◆ **Your assignment**
With pictures omitted, output the records below exactly as they appear.

[Stored items]
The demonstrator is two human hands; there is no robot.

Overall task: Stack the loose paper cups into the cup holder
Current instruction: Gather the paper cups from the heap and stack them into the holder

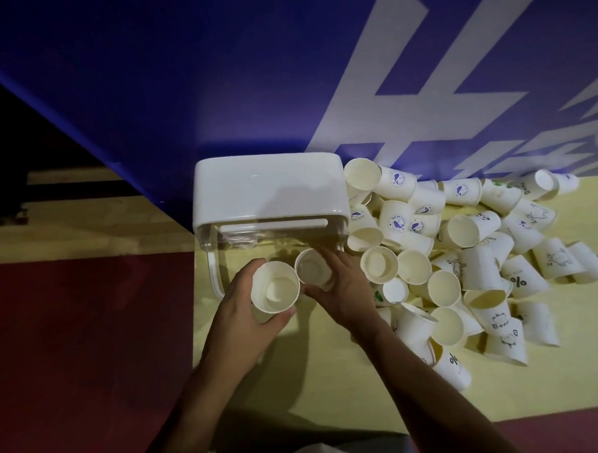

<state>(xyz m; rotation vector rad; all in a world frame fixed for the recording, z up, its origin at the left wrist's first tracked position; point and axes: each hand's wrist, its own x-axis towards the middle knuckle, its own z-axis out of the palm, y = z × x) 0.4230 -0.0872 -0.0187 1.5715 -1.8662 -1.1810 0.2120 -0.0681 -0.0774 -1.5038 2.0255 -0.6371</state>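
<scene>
Now one paper cup (275, 287) is clasped mouth-up in the left grip (239, 307) and a second cup (313, 271) is held by the curled right grip (345, 289), just before the cup holder (267, 190), seemingly to be nested; loose cups (477, 270) are heaped alongside.

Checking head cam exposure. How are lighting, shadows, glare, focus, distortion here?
Head view: dim overall, floor at left near black; a small glint on the cup holder lid, no blown glare; left hand gripping the near cup and right hand gripping the far cup cast soft shadows on the yellow mat; prints on the loose cups readable, so focus holds; wall edges slant, consistent with the wide lens.
</scene>
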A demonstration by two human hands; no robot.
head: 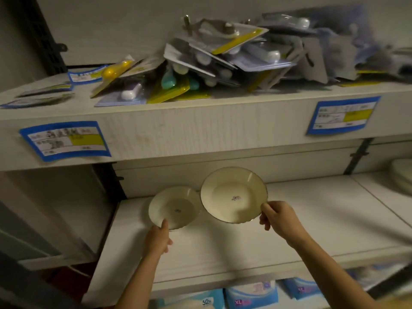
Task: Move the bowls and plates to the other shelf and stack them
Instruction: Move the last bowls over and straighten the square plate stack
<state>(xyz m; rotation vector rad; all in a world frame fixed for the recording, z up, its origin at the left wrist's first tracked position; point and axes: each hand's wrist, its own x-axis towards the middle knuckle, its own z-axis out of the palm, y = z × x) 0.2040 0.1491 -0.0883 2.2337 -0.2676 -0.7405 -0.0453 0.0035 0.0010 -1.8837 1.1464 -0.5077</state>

◆ **Written response**
The demonstrator is two human hands; there is no robot.

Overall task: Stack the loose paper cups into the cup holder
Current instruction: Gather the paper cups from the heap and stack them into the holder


<state>(xyz m; rotation vector rad; all in a world frame fixed for the recording, z up, its origin at the left wrist's first tracked position; point and axes: each hand's wrist, its own x-axis towards the middle knuckle, its own z-axis out of the palm, y = z × x) 0.4230 -0.0872 -0.0187 1.5715 -1.8662 -1.1810 0.2120 -0.0681 -0.0774 -1.5038 2.0255 -0.6371</state>
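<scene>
Now one paper cup (275, 287) is clasped mouth-up in the left grip (239, 307) and a second cup (313, 271) is held by the curled right grip (345, 289), just before the cup holder (267, 190), seemingly to be nested; loose cups (477, 270) are heaped alongside.

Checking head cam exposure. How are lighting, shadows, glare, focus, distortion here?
Head view: dim overall, floor at left near black; a small glint on the cup holder lid, no blown glare; left hand gripping the near cup and right hand gripping the far cup cast soft shadows on the yellow mat; prints on the loose cups readable, so focus holds; wall edges slant, consistent with the wide lens.
</scene>
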A demonstration by two human hands; no robot.
head: 
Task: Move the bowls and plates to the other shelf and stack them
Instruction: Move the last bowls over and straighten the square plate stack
<state>(xyz m; rotation vector rad; all in a world frame fixed for the recording, z up, its origin at the left wrist's first tracked position; point and axes: each hand's wrist, its own x-axis towards the middle knuckle, its own z-axis out of the palm, y = z × x) 0.2040 0.1491 -0.0883 2.2337 -0.2676 -0.7405 -0.0453 0.0035 0.0010 -1.8837 1.1464 -0.5077</state>

No more work is left in this exercise.